### Exercise aim
In the entries below, which lines run from the one containing "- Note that" to the one containing "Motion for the"? Copy exactly those lines, ends included, and no others.

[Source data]
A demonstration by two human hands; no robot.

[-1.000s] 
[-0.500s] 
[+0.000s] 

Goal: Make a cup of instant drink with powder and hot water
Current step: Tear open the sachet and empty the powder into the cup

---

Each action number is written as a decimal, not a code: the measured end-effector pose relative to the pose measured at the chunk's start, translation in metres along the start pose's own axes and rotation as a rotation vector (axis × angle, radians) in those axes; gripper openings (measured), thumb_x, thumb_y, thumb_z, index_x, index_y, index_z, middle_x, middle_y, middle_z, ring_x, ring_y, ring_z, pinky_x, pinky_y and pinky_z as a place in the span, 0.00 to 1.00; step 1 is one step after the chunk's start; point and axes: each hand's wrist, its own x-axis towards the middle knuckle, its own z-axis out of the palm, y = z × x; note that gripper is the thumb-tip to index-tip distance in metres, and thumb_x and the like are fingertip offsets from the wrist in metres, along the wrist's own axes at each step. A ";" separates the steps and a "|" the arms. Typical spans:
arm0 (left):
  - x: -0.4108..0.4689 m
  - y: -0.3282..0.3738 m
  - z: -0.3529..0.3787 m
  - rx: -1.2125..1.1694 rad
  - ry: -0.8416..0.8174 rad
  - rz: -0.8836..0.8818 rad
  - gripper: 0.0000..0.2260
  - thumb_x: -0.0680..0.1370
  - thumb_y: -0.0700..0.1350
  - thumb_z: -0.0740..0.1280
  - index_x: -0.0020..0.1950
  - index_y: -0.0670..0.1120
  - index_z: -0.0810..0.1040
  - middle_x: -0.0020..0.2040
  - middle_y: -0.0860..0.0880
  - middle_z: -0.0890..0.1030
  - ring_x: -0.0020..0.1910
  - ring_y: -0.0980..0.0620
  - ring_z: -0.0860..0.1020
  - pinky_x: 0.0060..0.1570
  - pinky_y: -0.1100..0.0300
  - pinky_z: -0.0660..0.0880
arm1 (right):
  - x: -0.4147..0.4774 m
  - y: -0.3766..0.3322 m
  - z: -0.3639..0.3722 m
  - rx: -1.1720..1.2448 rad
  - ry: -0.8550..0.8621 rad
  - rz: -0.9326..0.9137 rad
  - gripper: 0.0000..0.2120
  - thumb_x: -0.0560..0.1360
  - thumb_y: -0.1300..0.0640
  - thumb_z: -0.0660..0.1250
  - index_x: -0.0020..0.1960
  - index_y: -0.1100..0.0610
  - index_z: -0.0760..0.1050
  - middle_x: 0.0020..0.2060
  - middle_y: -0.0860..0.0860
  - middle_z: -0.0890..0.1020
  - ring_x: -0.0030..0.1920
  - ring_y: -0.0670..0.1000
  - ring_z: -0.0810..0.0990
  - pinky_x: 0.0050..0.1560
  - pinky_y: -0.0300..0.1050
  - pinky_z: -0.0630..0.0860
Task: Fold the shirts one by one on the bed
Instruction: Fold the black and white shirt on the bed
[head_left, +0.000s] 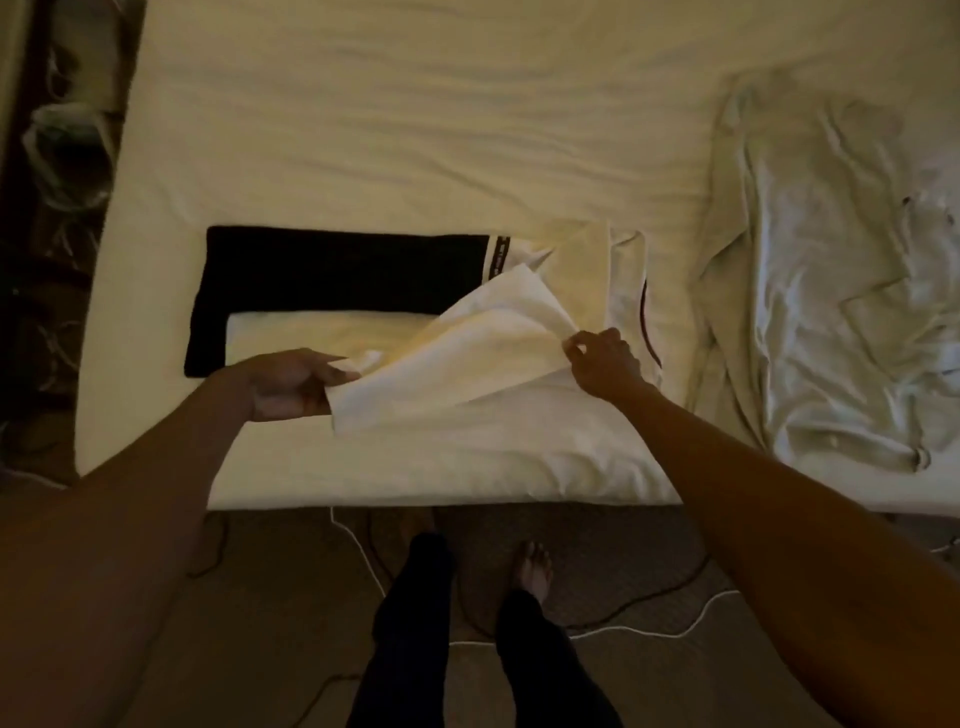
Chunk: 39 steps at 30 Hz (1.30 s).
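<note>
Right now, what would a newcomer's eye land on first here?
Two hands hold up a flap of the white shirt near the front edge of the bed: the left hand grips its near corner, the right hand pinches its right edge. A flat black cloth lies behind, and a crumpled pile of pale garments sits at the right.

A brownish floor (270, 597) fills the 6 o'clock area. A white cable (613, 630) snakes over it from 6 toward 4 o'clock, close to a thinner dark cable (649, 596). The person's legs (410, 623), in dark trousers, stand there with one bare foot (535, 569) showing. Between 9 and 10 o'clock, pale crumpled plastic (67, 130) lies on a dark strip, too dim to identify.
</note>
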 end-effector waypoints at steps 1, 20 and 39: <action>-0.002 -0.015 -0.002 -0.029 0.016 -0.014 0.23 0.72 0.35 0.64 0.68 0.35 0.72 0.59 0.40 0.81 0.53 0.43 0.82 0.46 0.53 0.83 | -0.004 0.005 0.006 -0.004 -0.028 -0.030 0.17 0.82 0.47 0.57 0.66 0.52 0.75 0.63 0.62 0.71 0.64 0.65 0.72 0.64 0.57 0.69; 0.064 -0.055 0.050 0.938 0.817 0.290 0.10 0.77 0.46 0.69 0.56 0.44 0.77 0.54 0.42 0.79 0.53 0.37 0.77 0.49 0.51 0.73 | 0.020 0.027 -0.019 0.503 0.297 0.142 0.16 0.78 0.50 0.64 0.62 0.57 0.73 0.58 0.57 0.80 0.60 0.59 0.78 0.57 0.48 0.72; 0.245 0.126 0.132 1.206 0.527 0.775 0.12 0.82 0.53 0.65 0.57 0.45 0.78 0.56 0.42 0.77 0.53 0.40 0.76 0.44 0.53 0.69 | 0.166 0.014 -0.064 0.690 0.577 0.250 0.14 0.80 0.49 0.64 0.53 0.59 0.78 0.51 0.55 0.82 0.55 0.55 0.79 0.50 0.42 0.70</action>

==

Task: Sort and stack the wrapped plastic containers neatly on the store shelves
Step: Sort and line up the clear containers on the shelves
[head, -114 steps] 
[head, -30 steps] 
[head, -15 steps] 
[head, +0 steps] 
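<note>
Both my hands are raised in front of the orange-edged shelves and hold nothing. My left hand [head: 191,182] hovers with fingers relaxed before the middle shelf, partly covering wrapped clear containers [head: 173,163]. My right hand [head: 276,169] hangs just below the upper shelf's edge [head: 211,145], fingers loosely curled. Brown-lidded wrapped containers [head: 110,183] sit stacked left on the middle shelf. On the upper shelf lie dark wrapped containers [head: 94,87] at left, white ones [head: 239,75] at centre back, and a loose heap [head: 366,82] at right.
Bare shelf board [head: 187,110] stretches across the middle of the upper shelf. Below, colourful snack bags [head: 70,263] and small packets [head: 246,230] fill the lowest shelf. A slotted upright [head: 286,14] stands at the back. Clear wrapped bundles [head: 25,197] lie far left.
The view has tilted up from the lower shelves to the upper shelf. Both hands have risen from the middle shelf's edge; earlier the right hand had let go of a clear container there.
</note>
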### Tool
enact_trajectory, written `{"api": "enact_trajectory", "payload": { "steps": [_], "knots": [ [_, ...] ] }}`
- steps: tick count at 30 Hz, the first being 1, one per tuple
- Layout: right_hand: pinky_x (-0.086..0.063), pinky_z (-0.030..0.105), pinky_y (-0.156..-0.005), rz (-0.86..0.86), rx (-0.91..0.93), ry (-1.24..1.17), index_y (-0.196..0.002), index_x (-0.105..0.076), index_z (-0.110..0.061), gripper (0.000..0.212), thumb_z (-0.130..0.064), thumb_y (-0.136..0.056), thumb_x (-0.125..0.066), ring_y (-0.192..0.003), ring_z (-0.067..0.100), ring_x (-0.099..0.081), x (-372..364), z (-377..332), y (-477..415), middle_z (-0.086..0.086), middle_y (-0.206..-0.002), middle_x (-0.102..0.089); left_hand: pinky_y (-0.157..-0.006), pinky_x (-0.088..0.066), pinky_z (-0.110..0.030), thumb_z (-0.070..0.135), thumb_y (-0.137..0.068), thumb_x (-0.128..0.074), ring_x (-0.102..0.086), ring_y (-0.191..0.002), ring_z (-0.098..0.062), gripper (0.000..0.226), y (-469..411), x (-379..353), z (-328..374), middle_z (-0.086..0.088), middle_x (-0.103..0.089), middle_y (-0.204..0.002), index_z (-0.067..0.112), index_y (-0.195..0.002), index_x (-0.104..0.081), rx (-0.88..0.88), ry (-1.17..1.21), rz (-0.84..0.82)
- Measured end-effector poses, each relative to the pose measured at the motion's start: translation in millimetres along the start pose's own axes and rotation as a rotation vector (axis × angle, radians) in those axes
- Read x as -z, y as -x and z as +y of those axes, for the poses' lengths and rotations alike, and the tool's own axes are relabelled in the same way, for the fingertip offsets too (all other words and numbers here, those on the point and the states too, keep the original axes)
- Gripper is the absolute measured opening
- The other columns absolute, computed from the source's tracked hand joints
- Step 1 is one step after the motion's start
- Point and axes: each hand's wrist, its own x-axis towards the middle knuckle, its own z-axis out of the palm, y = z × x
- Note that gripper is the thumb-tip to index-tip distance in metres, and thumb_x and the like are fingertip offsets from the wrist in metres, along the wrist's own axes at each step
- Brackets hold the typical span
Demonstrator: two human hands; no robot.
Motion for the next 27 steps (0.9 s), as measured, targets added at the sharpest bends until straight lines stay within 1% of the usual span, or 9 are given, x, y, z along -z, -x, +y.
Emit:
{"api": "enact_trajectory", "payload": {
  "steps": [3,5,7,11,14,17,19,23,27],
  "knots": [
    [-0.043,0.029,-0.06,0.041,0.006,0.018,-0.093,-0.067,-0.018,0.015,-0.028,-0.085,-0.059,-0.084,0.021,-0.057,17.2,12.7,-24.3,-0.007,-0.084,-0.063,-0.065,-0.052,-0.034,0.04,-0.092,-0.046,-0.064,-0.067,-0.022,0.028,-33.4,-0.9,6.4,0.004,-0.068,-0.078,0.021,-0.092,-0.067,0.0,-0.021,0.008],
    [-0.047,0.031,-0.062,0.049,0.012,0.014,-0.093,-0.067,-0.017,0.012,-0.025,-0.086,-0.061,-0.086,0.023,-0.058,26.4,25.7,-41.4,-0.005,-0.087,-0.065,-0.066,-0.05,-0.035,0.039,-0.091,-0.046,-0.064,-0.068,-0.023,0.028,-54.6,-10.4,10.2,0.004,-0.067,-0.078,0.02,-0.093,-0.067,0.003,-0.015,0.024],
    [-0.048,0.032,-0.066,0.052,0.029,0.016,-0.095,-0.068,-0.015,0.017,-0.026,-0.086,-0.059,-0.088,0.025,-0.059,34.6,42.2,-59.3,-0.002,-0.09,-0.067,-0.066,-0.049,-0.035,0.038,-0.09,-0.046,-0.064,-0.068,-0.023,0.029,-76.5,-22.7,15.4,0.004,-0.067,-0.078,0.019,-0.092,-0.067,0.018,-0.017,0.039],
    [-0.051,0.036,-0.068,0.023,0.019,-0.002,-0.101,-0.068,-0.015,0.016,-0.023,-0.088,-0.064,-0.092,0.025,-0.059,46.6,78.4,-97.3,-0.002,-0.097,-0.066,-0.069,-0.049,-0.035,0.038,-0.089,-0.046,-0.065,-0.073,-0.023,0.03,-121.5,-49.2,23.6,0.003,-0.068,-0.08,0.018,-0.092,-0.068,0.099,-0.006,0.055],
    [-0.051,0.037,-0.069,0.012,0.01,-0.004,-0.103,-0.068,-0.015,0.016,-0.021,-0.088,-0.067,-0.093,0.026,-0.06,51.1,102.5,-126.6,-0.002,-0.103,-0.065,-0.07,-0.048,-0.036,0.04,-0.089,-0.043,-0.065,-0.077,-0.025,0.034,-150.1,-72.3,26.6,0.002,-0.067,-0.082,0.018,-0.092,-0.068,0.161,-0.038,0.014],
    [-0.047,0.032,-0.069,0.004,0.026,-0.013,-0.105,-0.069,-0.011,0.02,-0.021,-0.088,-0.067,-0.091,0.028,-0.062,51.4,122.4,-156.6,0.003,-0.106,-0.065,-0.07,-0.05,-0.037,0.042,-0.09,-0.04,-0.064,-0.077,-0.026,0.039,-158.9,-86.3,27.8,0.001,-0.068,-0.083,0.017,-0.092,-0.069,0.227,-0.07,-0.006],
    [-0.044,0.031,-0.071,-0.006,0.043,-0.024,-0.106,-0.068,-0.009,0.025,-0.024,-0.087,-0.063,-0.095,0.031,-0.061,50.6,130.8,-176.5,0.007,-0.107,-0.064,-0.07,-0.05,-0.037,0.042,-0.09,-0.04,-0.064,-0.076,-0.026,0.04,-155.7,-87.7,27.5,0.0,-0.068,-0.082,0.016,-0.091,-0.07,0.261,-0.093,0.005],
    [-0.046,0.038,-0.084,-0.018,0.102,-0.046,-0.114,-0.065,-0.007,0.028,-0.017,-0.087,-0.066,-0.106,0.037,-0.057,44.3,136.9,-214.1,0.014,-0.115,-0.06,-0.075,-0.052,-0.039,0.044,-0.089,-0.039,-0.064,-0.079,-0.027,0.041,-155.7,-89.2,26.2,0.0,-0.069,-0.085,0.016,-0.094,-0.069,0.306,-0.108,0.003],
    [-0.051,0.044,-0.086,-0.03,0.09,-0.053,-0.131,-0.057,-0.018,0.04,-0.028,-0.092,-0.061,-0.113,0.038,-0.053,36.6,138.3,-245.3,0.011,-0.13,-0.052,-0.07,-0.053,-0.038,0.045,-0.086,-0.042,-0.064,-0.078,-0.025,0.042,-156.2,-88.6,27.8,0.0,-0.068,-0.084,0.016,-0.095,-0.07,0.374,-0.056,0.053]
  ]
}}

### Answer for the task
- Note that gripper is the thumb-tip to index-tip distance in metres, and thumb_x and the like are fingertip offsets from the wrist in metres, along the wrist's own axes at each step
- Brackets hold the typical span
Demonstrator: two human hands; no robot.
Motion for the next 27 steps (0.9 s), as measured, targets added at the sharpest bends until straight lines stay within 1% of the usual span, or 9 are given, x, y, z along -z, -x, +y.

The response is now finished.